Copy out again, unchanged, the listing below from the line that has "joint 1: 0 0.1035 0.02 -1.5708" through the line that has "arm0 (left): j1".

• **Recorded data**:
>>>>>
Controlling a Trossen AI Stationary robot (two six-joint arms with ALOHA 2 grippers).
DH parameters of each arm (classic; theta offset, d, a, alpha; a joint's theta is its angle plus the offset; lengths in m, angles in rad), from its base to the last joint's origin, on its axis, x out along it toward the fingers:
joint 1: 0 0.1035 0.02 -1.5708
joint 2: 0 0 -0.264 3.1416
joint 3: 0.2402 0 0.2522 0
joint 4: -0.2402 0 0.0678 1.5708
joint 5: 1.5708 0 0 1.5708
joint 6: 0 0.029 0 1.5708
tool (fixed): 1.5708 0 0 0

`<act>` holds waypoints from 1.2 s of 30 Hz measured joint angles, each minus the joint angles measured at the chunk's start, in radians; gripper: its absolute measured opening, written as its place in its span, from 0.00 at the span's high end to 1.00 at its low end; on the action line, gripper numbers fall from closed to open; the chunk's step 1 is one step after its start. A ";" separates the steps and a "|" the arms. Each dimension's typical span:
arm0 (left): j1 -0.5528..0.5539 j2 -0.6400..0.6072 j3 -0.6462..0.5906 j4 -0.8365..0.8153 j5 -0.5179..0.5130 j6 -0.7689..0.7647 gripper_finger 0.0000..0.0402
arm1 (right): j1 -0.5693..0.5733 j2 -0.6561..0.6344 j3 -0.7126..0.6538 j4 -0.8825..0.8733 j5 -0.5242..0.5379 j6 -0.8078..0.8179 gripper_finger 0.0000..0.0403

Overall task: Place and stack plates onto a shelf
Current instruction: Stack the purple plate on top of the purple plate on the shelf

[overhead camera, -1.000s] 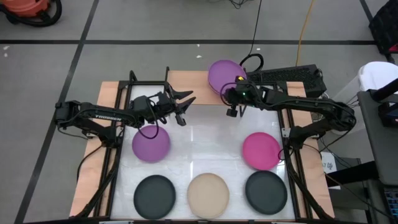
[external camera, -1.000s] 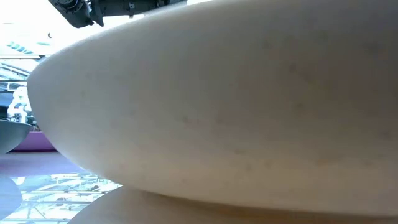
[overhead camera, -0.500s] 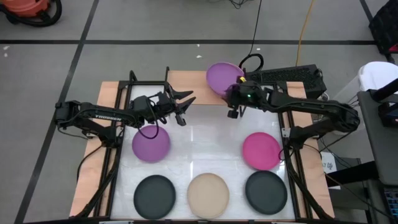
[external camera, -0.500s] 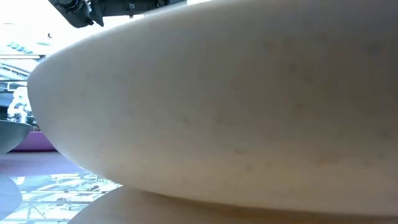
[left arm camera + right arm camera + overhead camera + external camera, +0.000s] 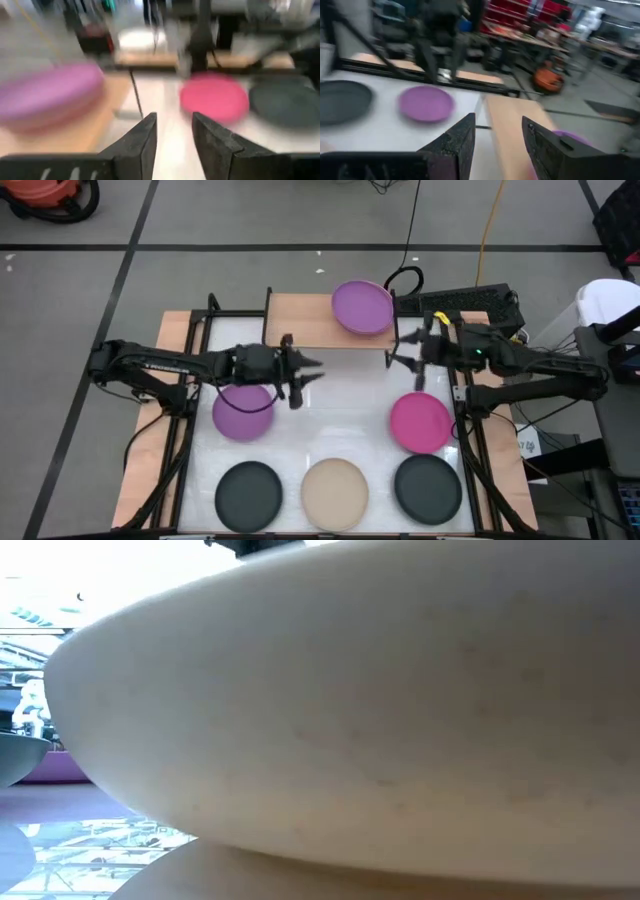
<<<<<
• **Exercise output**:
joint 1: 0 0.1035 0.02 -1.5708
joint 2: 0 0 -0.264 3.1416
joint 3: 0.2402 0 0.2522 0
joint 4: -0.2402 0 0.0678 1.5708
joint 5: 1.5708 0 0 1.5708
joint 6: 0 0.029 0 1.5708
tool (fixed): 1.5708 0 0 0

`<act>` holds waypoints from 1.2 s of 30 Hz measured joint angles, each minus the joint angles measured at the chunk's start, in radians; gripper: its absolute measured opening, written as its place in its span, from 0.00 at the span's high end to 1.00 at its low end; on the action line, gripper numbers fall from closed to open; the chunk's step 1 is one step after its start. A ";" separates the steps and a "|" the arms. Each dimension's typical span:
arm0 (left): j1 -0.5528..0.5539 j2 -0.6400..0.6072 j3 -0.6462..0.5906 j4 -0.8365..0.8153 j5 -0.5179..0.5130 j6 -0.7689..0.7647 gripper_finger 0.0000..0.0402

The full answer has now been given.